ASCs face unique challenges when implementing SSI prevention practices, says Spencer.

“Limited space, lean staffing and rapid room turnover can further complicate compliance for ASCs,” Spencer says. “Also, clinical staff, not environmental services staff, perform the room turnover cleaning in ASCs. They often have not been properly trained on cleaning and disinfection practices and adhering to the disinfectant label’s directions for use, including the all-important contact time.”

Spencer lists the following tips for overcoming these challenges:

  • Place hand hygiene products at clear points of use, including anesthesia areas.
  • Design workflows that support compliance without slowing care.
  • Reinforce that glove use does not replace hand hygiene.
  • Provide role-specific education tailored to OR and ASC workflows.
  • Use observation with just-in-time feedback to normalize best practices.

Maragakis acknowledges the time pressure, workflow constraints and staffing shortages that can make it difficult to consistently follow infection prevention practices. “The complexity of the OR environment and the number of different healthcare personnel and disciplines involved make it difficult to ensure that evidence-based SSI prevention measures happen consistently,” she says.

Ideally, infection prevention practices are built into the normal OR workflow so it’s easy to follow the right steps. “Real‑time reminders and leadership support are also important to foster a culture of safety,” says Maragakis.

Applying Infection Prevention Practices
Graves stresses that while infection preventionists and dedicated IPC teams often lead facility-wide efforts, OR staff represent one of the most intensely focused and specialized groups in applying infection prevention practices daily.

“This stems from the high-stakes nature of the operating room environment, where even minor lapses can directly contribute to SSIs,” says Graves. “OR teams are frequently at the forefront of implementing evidence-based bundles and they often serve as champions for these practices within their units and beyond.”
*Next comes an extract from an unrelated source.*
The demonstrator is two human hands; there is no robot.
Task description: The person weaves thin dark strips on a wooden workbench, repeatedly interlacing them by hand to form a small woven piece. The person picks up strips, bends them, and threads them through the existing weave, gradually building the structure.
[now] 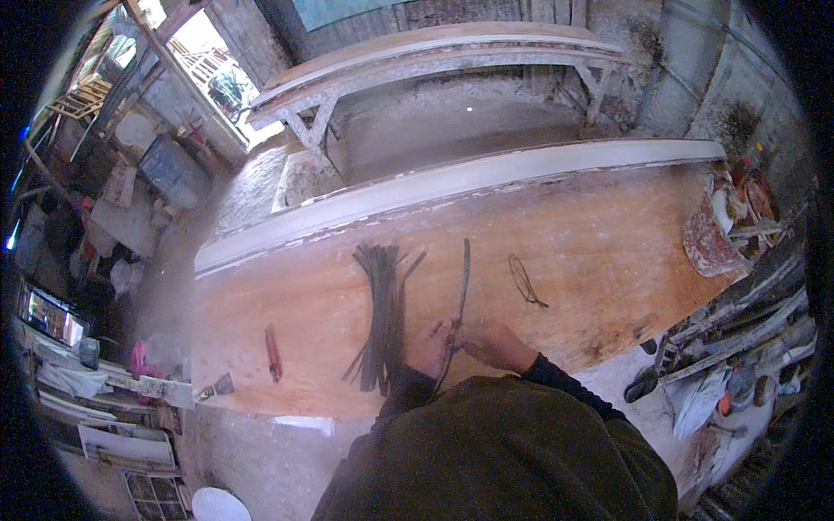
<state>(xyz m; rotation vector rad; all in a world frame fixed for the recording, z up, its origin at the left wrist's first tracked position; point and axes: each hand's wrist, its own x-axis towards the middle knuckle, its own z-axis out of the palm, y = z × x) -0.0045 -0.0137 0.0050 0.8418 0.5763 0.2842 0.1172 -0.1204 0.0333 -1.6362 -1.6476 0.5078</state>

Graves points to resources like AORN’s Guidelines for Perioperative Practice and the APIC Infection Preventionist’s Guide to the OR as especially helpful in the battle to eliminate SSIs. “AORN’s Guidelines integrate infection prevention across numerous recommendations, many of which form the core strategies we use in the OR to prevent SSIs,” he says.

“Preventing infections requires team coordination – surgeons, anesthesiologists, nurses, environmental services and administrators all play vital roles,” says Maragakis. “It’s also essential to keep up with the latest evidence and guidelines to ensure practices evolve with the science.”

Spencer says preventing SSIs is almost never a single dramatic fix or “magic bullet. It’s about executing the prevention measures at an exceptional level, for every patient and every procedure, every time.”